Without leaving anything out, print every line of the data.

▶ **Data under study**:
|---|

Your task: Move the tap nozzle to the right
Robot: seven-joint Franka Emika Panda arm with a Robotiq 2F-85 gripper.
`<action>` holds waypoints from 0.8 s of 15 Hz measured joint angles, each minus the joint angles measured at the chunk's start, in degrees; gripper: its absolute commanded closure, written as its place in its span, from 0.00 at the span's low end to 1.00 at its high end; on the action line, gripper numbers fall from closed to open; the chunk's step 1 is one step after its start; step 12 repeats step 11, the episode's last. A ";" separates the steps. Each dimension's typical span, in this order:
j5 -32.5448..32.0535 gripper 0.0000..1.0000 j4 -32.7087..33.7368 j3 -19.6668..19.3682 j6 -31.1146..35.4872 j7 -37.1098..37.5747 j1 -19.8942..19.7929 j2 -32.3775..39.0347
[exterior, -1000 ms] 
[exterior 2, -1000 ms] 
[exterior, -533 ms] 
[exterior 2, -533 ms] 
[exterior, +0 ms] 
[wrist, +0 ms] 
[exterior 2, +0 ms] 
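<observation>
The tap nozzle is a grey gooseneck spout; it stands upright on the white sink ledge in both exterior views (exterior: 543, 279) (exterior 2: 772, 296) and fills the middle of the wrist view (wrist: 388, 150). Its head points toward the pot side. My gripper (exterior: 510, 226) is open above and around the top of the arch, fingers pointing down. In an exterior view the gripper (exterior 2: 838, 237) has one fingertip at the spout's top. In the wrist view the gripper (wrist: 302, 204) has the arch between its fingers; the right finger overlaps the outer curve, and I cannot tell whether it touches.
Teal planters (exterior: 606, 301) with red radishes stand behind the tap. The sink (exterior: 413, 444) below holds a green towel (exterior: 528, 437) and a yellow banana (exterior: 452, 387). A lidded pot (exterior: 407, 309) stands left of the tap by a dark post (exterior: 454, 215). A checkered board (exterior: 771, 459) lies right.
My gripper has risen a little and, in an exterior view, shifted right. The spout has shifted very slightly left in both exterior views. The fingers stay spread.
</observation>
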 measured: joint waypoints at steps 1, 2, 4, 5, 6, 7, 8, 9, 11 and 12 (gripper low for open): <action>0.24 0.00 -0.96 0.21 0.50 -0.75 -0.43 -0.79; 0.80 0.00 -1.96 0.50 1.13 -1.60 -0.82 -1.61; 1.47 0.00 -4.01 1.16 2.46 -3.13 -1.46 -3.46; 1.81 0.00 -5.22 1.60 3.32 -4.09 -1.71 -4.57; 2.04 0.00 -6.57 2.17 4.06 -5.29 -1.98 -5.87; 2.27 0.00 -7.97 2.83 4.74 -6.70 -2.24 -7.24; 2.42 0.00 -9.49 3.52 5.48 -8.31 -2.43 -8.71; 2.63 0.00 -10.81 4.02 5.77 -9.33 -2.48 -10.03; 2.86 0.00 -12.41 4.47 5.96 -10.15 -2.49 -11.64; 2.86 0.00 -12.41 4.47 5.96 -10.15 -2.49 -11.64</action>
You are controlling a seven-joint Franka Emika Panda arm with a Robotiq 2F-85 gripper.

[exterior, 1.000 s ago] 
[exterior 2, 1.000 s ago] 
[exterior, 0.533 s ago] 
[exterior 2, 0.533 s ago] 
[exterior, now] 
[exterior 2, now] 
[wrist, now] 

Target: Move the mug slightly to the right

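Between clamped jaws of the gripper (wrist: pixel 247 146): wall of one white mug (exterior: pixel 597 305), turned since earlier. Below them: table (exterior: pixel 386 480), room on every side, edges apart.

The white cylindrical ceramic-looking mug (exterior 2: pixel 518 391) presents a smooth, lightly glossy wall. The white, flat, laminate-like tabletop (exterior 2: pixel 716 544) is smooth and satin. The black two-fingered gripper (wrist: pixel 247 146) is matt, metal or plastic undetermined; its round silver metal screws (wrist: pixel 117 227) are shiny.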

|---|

▶ **Response below**:
Your task: Move the tap nozzle to the right
Robot: seven-joint Franka Emika Panda arm with a Robotiq 2F-85 gripper.
`<action>` holds waypoints from 0.8 s of 15 Hz measured joint angles, each minus the joint angles measured at the chunk's start, in degrees; gripper: its absolute commanded closure, written as its place in its span, from 0.00 at the span's low end to 1.00 at its high end; on the action line, gripper numbers fall from closed to open; the chunk's step 1 is one step after its start; step 12 repeats step 11, the episode's last. A ";" separates the steps. Each dimension's typical span, in this order:
j5 -32.5448..32.0535 gripper 0.0000..1.0000 j4 -32.7087..33.7368 j3 -19.6668..19.3682 j6 -31.1146..35.4872 j7 -37.1098..37.5747 j1 -19.8942..19.7929 j2 -32.3775..39.0347
[exterior, -1000 ms] 
[exterior 2, -1000 ms] 
[exterior, -533 ms] 
[exterior 2, -533 ms] 
[exterior, +0 ms] 
[wrist, +0 ms] 
[exterior 2, +0 ms] 
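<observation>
The tap nozzle is a grey gooseneck spout; it stands upright on the white sink ledge in both exterior views (exterior: 543, 279) (exterior 2: 772, 296) and fills the middle of the wrist view (wrist: 388, 150). Its head points toward the pot side. My gripper (exterior: 510, 226) is open above and around the top of the arch, fingers pointing down. In an exterior view the gripper (exterior 2: 838, 237) has one fingertip at the spout's top. In the wrist view the gripper (wrist: 302, 204) has the arch between its fingers; the right finger overlaps the outer curve, and I cannot tell whether it touches.
Teal planters (exterior: 606, 301) with red radishes stand behind the tap. The sink (exterior: 413, 444) below holds a green towel (exterior: 528, 437) and a yellow banana (exterior: 452, 387). A lidded pot (exterior: 407, 309) stands left of the tap by a dark post (exterior: 454, 215). A checkered board (exterior: 771, 459) lies right.
My gripper has risen a little and, in an exterior view, shifted right. The spout has shifted very slightly left in both exterior views. The fingers stay spread.
</observation>
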 measured: joint waypoints at steps 1, 2, 4, 5, 6, 7, 8, 9, 11 and 12 (gripper low for open): <action>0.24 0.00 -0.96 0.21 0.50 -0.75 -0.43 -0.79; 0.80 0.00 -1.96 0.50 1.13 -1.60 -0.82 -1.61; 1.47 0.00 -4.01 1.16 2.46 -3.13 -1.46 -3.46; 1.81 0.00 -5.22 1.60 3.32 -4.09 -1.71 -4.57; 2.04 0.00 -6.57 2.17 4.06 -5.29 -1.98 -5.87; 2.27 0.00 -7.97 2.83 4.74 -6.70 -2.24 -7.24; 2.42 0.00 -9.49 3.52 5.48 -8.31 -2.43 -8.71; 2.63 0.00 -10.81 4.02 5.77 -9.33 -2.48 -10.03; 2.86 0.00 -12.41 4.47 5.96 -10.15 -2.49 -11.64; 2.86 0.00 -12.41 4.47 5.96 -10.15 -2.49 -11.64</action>
You are controlling a seven-joint Franka Emika Panda arm with a Robotiq 2F-85 gripper.

[exterior, 1.000 s ago] 
[exterior 2, 1.000 s ago] 
[exterior, 0.533 s ago] 
[exterior 2, 0.533 s ago] 
[exterior, now] 
[exterior 2, now] 
[wrist, now] 

Target: Move the mug slightly to the right

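Between clamped jaws of the gripper (wrist: pixel 247 146): wall of one white mug (exterior: pixel 597 305), turned since earlier. Below them: table (exterior: pixel 386 480), room on every side, edges apart.

The white cylindrical ceramic-looking mug (exterior 2: pixel 518 391) presents a smooth, lightly glossy wall. The white, flat, laminate-like tabletop (exterior 2: pixel 716 544) is smooth and satin. The black two-fingered gripper (wrist: pixel 247 146) is matt, metal or plastic undetermined; its round silver metal screws (wrist: pixel 117 227) are shiny.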

The reply is now complete.